** Task to complete **
Please transcribe the listing below in full, exactly as written, leaving out its pictures.

** Information provided **
____________________
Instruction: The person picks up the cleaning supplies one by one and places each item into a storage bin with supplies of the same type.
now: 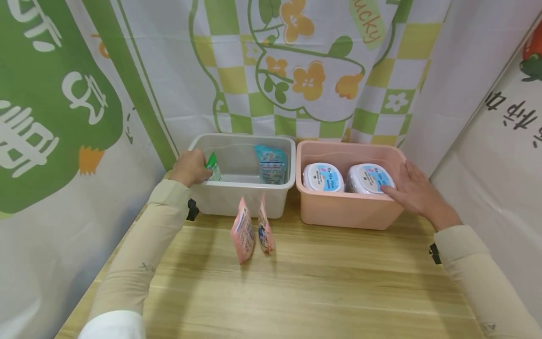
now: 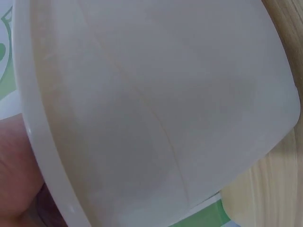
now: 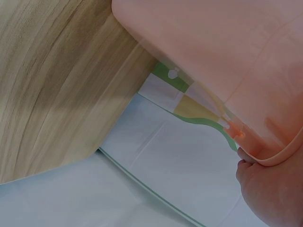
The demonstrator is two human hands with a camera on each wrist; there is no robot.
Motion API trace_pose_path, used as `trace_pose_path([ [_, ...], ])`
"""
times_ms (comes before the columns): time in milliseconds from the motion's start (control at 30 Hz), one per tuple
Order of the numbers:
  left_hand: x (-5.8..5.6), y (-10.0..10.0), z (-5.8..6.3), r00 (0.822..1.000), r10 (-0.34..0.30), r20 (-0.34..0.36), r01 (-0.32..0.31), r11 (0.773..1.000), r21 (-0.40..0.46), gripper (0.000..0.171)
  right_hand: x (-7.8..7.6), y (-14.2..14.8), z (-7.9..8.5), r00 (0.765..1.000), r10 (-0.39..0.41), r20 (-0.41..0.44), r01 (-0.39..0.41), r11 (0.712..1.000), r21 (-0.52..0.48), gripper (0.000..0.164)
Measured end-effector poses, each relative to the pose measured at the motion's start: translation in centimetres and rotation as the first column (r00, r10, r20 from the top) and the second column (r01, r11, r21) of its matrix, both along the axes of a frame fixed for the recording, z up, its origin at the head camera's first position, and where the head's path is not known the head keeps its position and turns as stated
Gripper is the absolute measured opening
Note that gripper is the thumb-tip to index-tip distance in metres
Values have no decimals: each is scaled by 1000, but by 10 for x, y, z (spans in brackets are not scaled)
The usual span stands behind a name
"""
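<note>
From where I stand, the two slim pink pouches look the likeliest trouble. They stand on edge on the wooden table, just below the center of the frame, close in front of the gray bin. If that bin gets pulled toward the bottom of the frame, its front wall could knock them flat. The bins' rims sit so near each other, around the middle of the frame, that a sideways push on either one could bump its neighbor. Inside the gray bin, a tilt could slide the blue pouch out of its right end. In the pink bin, right of center, the two white tubs sit with their lids near rim height, and a hard tip might shift them.

As for the hands, they are well apart. The left hand bends over the gray bin's left rim, its fingers beside the green packet; I can't tell whether they pinch the packet or only the rim. The right hand grips the pink bin's right end, fingers along the rim, thumb stretched over the front corner toward the nearer lid; whether it touches that lid, I can't say.
</note>
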State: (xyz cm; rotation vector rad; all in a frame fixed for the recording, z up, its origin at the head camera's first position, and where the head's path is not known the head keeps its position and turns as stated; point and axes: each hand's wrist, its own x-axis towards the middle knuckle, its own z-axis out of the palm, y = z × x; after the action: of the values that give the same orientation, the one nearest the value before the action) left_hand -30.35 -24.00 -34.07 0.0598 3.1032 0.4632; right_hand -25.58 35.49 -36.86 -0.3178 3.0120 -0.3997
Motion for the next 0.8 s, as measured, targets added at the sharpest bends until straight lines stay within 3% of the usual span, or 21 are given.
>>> trace_pose_path([
  [233,5,-2,5,1000,-14,19,14,1000,13,44,0,0,0,1000,-1,4,1,1000,-5,108],
  [567,20,-2,28,999,-20,-36,22,998,62,40,1,-1,0,1000,-5,12,5,1000,-11,109],
  [800,29,-4,41,991,-57,-119,60,998,20,49,0,0,-1,1000,-1,2,1,1000,-13,109],
])
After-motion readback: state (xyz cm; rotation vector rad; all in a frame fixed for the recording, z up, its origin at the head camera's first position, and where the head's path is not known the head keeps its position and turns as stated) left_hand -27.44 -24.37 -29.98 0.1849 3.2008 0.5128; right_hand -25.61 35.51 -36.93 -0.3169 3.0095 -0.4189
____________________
** Result **
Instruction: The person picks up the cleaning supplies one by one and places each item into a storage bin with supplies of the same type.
now: 
now: 
now: 
The demonstrator is two human hands with a camera on each wrist; there is no robot.
Motion API trace_pose_path, used as `trace_pose_path([ [_, ...], ])`
"""
times_ms (comes before the columns): time in milliseconds from the motion's start (control at 30 Hz), one per tuple
Order of the numbers:
  left_hand: x (-5.8..5.6), y (-10.0..10.0), z (-5.8..6.3), r00 (0.822..1.000), r10 (-0.34..0.30), r20 (-0.34..0.36), r01 (-0.32..0.31), r11 (0.773..1.000), r21 (-0.40..0.46), gripper (0.000..0.171)
  right_hand: x (-7.8..7.6), y (-14.2..14.8), z (-7.9..8.5), r00 (0.765..1.000), r10 (-0.39..0.41), r20 (-0.41..0.44), r01 (-0.39..0.41), r11 (0.712..1.000), r21 (-0.52..0.48), gripper (0.000..0.164)
Measured end-effector poses, each relative to the pose measured at the motion's start: translation in centimetres and rotation as the first column (r00, r10, r20 from the top) and the second column (r01, r11, r21) of its matrix, both along the axes of a frame fixed for the recording, z up, its origin at the head camera's first position, and where the head's path is not known the head keeps its position and turns as stated
Gripper is the absolute measured opening
Note that gripper is the thumb-tip to index-tip distance in metres
Values have no decimals: each is scaled by 1000, but by 10 for x, y, z (spans in brackets are not scaled)
The usual span stands behind a name
"""
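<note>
From where I stand, the two slim pink pouches look the likeliest trouble. They stand on edge on the wooden table, just below the center of the frame, close in front of the gray bin. If that bin gets pulled toward the bottom of the frame, its front wall could knock them flat. The bins' rims sit so near each other, around the middle of the frame, that a sideways push on either one could bump its neighbor. Inside the gray bin, a tilt could slide the blue pouch out of its right end. In the pink bin, right of center, the two white tubs sit with their lids near rim height, and a hard tip might shift them.

As for the hands, they are well apart. The left hand bends over the gray bin's left rim, its fingers beside the green packet; I can't tell whether they pinch the packet or only the rim. The right hand grips the pink bin's right end, fingers along the rim, thumb stretched over the front corner toward the nearer lid; whether it touches that lid, I can't say.
</note>
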State: (xyz cm; rotation vector rad; all in a frame fixed for the recording, z up, its origin at the head camera's first position, and where the head's path is not known the head keeps its position and turns as stated; point and axes: each hand's wrist, its own x-axis towards the middle knuckle, its own z-axis out of the palm, y = z × x; after the action: of the values that give the same orientation, the one nearest the value before the action) left_hand -30.35 -24.00 -34.07 0.0598 3.1032 0.4632; right_hand -25.58 35.49 -36.86 -0.3178 3.0120 -0.3997
Motion for the next 0.8 s, as measured, targets added at the sharpest bends until straight lines stay within 3% of the usual span, or 21 are given.
>>> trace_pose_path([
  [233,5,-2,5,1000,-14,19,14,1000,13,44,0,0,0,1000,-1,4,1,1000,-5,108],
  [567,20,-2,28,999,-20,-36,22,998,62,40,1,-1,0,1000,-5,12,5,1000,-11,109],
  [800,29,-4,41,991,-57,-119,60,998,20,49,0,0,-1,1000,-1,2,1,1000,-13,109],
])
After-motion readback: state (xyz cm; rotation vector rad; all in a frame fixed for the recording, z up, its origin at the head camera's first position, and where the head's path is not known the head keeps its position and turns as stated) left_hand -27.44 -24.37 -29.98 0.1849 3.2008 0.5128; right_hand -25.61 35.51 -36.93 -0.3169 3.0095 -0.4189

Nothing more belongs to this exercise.